A Literal Nightmare
Just take a guess. What would you say would turn me off most in a game?
If you said mazes, you’re right.
Wolfenstein 3D is all mazes. Sometimes the walls of the maze change colors. Sometimes the maze opens into a large room, but the rooms are always nondescript and difficult to tell apart. You wander around, trying to find the key so you can escape to a new level oftorment, killing everything you see. At some point new enemies show up; maybe you kill some kind of Frankenstein G.I. who tries to karate chop you.

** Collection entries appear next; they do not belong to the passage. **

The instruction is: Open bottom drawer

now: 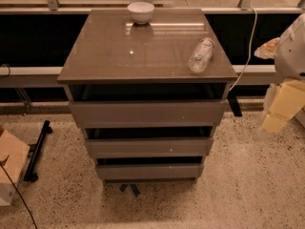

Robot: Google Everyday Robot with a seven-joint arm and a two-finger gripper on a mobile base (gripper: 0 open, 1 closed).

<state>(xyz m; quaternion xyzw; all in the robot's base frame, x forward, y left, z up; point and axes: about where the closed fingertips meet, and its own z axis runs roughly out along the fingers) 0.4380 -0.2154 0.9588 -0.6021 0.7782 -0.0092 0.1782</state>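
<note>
Three drawers: I am looking at a taupe-grey cabinet (143,56) with a stack of handleless fronts, the top drawer (147,112) widest, the middle drawer (148,147) narrower.
Task's thing: the bottom drawer (148,171) is sitting lowest and nearest the floor, looking narrowest, with a tiny pale dot right of centre. I am judging it to be closed or nearly so.
Step in hand: I am reading this as the approach. Nothing is touching the drawer yet.
Gripper: the gripper (275,122) is hanging at the far right edge of the scene, beside the cabinet's right side and well apart from the bottom drawer.
Gripper's state: I am not able to tell whether it is open or shut.
Arm pose: the white arm housing (291,46) is sitting above the pale yellow wrist section, which is pointing down and slightly left toward the floor.
Next move: I am expecting to swing the gripper left and down, then forward into the dark gap above the bottom front, hooking its upper edge and pulling toward the near side.
Watch points: the white cable (247,51) is draping near the cabinet's right rear, close to the arm's path.
On top: a white bowl (141,12) is resting at the far edge and a clear plastic bottle (201,55) is lying at the right. A hard pull could be rolling the bottle.
</note>
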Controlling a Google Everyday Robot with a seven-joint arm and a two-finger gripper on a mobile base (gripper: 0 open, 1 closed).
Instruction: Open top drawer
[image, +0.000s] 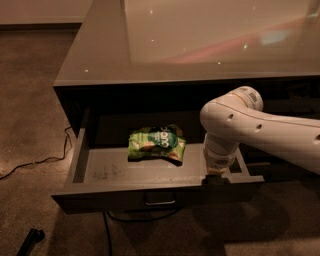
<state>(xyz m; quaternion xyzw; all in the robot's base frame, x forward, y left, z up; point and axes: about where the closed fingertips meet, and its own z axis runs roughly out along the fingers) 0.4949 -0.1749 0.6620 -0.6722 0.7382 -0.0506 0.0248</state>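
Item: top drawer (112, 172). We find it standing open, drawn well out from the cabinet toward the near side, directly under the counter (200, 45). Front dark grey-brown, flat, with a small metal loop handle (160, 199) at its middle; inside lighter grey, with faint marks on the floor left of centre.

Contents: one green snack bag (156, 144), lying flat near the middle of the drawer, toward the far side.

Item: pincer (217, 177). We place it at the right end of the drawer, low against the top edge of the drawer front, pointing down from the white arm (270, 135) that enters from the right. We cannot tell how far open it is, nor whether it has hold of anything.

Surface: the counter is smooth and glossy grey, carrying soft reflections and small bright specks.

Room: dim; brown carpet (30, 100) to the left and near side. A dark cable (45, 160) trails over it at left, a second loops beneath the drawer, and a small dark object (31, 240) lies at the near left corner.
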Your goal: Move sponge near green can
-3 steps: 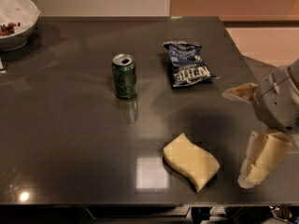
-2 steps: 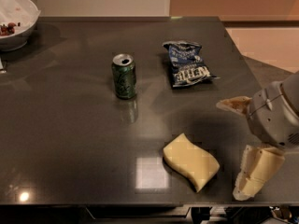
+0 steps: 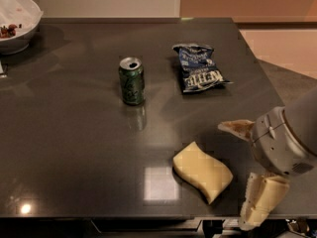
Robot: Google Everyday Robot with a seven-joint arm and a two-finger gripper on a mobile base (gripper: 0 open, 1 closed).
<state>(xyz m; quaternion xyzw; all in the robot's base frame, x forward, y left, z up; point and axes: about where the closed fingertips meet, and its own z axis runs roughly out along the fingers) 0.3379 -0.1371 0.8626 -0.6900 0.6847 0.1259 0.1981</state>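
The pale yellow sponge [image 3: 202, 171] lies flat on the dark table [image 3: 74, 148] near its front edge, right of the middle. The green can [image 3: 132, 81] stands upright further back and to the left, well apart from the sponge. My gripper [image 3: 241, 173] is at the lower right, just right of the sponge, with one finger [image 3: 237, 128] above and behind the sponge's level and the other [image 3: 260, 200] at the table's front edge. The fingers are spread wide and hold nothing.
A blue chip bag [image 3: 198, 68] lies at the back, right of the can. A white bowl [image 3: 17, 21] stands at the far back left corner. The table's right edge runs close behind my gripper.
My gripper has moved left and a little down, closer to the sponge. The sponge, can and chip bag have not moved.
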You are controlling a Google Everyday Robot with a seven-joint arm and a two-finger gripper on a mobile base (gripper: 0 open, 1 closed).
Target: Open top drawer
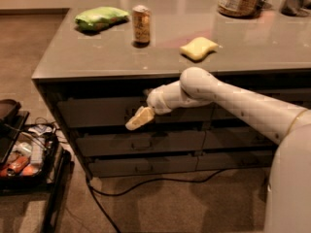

Wolfenstein 3D is not a bad game, but it is a literal nightmare. It’s scarier than some horror games, but not fun scary. Rather than relying on jump scares that just surprise you but eventually become laughable, Wolfenstein 3D drops you into a crude 3D maze with a floating gun in front of you. This maze is ostensibly a secret Nazi castle (or at least that’s what I gathered from the portraits of Hitler that plaster the walls), but if so then it was apparently designed just to torment your all-American protagonist B.J. Blaskowicz. The layout and design make no sense. Sometimes you need to collect two keys. Only people as evil as the Nazis would design a castle like this. Later FPS titles will fix this inconsistency by setting themselves in places like the jungle and hell.
With creeping horror, you discover that the only reliable way to escape this horrible extensive Nazi maze is to orient yourself by the dead bodies of your slain enemies. With this realization, the nightmare is complete. Two stars.